RHEL 4 not seeing ext3 label

JaredBusch

Continues from this original thread
Re: PCI bus error

Getting a kernel panic no matter where I try to restore.
Lots of test and I am seeing that the boot process is unable to see the filesystem label to mount root.

@DustinB3403 found this which got me searching in the right place.

@DustinB3403 said in PCI bus error:

@JaredBusch I'm assuming you already found this, but if not.

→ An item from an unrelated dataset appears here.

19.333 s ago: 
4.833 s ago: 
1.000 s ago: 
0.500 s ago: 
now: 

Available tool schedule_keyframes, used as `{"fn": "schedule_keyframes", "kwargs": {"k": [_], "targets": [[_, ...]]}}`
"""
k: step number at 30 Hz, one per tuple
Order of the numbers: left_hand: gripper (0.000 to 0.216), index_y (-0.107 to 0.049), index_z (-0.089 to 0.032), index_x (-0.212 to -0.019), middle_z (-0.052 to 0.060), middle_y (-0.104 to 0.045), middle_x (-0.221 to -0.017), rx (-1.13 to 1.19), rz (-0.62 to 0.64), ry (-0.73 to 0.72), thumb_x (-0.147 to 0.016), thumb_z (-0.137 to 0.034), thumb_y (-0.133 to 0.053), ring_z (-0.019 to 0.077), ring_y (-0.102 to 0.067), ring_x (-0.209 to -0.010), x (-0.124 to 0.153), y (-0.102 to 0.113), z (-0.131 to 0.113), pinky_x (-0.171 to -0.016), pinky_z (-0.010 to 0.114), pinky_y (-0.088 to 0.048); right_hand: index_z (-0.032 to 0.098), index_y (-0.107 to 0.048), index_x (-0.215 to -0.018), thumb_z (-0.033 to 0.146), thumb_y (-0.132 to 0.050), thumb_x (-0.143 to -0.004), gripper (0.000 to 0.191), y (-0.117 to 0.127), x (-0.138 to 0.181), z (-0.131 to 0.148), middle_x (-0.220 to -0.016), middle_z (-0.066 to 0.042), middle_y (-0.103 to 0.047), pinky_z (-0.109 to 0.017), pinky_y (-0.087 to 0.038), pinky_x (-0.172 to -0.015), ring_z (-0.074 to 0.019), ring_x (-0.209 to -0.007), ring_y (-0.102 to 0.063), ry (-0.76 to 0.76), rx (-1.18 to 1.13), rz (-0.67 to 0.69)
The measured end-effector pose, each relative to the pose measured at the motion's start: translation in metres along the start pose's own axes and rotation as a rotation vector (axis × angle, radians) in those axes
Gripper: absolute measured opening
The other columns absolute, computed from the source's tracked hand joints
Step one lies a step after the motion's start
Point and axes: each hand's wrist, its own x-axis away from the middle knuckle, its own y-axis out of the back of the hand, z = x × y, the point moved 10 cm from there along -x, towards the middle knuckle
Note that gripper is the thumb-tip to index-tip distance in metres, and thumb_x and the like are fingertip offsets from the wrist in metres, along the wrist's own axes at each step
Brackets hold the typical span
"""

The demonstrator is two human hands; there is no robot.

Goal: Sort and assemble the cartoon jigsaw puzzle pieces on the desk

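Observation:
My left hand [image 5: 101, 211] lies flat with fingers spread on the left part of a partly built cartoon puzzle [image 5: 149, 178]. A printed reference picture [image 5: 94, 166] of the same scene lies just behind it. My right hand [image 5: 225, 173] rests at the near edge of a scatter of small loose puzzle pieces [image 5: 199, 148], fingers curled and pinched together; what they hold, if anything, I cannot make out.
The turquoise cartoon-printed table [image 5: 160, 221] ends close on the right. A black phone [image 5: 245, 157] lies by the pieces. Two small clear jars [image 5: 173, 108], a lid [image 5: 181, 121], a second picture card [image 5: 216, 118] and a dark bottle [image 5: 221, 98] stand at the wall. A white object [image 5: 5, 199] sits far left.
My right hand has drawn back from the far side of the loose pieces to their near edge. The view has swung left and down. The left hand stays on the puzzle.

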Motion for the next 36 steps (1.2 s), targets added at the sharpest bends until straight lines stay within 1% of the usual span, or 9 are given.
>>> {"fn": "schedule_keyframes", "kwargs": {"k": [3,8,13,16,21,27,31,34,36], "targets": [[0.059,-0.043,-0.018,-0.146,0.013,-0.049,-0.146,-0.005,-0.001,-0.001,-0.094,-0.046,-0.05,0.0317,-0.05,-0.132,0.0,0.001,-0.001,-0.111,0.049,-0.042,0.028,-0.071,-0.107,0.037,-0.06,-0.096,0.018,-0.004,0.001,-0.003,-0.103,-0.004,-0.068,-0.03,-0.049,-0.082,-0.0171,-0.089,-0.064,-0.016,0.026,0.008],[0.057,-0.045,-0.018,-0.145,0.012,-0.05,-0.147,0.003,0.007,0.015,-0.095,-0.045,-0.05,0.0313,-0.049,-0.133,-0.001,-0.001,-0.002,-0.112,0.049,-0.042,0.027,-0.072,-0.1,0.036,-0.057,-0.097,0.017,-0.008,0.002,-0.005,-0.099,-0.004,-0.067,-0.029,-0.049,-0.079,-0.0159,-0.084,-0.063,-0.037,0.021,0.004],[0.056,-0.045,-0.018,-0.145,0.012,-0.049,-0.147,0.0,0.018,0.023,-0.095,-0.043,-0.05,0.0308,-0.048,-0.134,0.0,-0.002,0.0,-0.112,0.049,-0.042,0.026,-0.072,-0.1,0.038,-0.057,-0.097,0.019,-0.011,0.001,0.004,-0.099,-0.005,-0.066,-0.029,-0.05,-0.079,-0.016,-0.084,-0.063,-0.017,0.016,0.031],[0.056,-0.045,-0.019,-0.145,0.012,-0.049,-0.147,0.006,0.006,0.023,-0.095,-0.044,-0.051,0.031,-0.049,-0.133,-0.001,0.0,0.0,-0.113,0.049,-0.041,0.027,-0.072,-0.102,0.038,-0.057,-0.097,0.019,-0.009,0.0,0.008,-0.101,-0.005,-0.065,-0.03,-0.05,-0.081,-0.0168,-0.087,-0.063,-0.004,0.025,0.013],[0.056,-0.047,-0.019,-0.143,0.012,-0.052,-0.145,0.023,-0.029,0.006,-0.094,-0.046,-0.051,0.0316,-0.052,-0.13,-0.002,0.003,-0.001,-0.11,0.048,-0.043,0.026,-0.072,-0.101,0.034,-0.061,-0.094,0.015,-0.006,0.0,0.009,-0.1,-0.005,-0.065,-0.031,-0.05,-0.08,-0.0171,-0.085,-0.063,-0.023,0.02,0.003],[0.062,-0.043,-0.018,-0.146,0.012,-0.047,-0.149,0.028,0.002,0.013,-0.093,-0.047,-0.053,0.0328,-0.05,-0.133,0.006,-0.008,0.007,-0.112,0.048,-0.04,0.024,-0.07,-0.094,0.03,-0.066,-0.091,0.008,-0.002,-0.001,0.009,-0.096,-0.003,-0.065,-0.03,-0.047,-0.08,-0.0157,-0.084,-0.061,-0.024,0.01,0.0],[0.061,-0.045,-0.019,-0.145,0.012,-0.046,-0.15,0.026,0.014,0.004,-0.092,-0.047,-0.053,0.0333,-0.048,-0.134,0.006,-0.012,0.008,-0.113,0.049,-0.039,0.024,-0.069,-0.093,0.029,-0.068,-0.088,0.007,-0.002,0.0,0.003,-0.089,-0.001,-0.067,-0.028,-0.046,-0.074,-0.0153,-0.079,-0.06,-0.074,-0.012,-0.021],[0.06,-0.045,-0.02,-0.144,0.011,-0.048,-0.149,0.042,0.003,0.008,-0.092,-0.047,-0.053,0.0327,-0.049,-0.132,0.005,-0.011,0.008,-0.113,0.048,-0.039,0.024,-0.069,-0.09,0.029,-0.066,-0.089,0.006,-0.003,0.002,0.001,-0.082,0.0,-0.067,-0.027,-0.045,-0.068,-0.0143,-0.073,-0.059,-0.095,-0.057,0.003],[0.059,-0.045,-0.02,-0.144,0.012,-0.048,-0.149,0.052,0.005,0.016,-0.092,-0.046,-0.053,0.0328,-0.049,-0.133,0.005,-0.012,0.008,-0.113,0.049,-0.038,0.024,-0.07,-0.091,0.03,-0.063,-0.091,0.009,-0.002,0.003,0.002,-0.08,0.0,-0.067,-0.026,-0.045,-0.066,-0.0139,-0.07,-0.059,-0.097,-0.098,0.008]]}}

https://communities.vmware.com/t5/Converter-Standalone-Discussions/RHEL-4-machine-converted-fine-but-get-kernel-panic-when-I-start/m-p/2148049

But I cannot get anything working.

I am assuming that it is a driver built in to the kernel that is missing.
This seems to be the initial failure

GRUB is telling it to look for that.

The original system has that label on sda3

I can boot to a CentOS 4 ISO file and enter rescue mode and check the label. it is listed.

So frustrated.
I have tried many combinations of the drive choices and such within Proxmox. I restored even to bare metal on an old desktop, etc, etc.

JaredBusch

and solved it. finally..

one of the reboots into the CentOS 4 disc was slow or something and I caught it pop this screen (took me 6 reboots to get screenshot).
This is the Kudzu hardware detection thing.

The VM is setup using the LSI 53C895A SCSI Controller.
Booted into rescue mode with the CentOS 4 CD.

chroot /mnt/sysimage
vi /etc/modprobe.conf
# make this the only scsi_hostapadter
alias scsi_hostadapter sym53c8xx
# exit vi !!! omfg how!!!
cd /boot
mkinitrd -v -f initrd-2.6.9-55.EL.img 2.6.9-55.EL
exit
exit

System automatically reboots to come out of rescue mode.
Make sure you remove the ISO at this point.
Then boom..

1337

You could potentially try to install centos4, or rhel4 is even better, so you get to a bootable system.
Then just copy the files from the backup over your installation.

JaredBusch

@Pete-S said in RHEL 4 not seeing ext3 label:

You could potentially try to install centos4, or rhel4 is even better, so you get to a bootable system.
Then just copy the files from the backup over your installation.

It is an option I have thought about. I'll be on site this morning, and I will be shutting down the host and booting to a Fedora Live to run dd in an effort to get a solid disk image.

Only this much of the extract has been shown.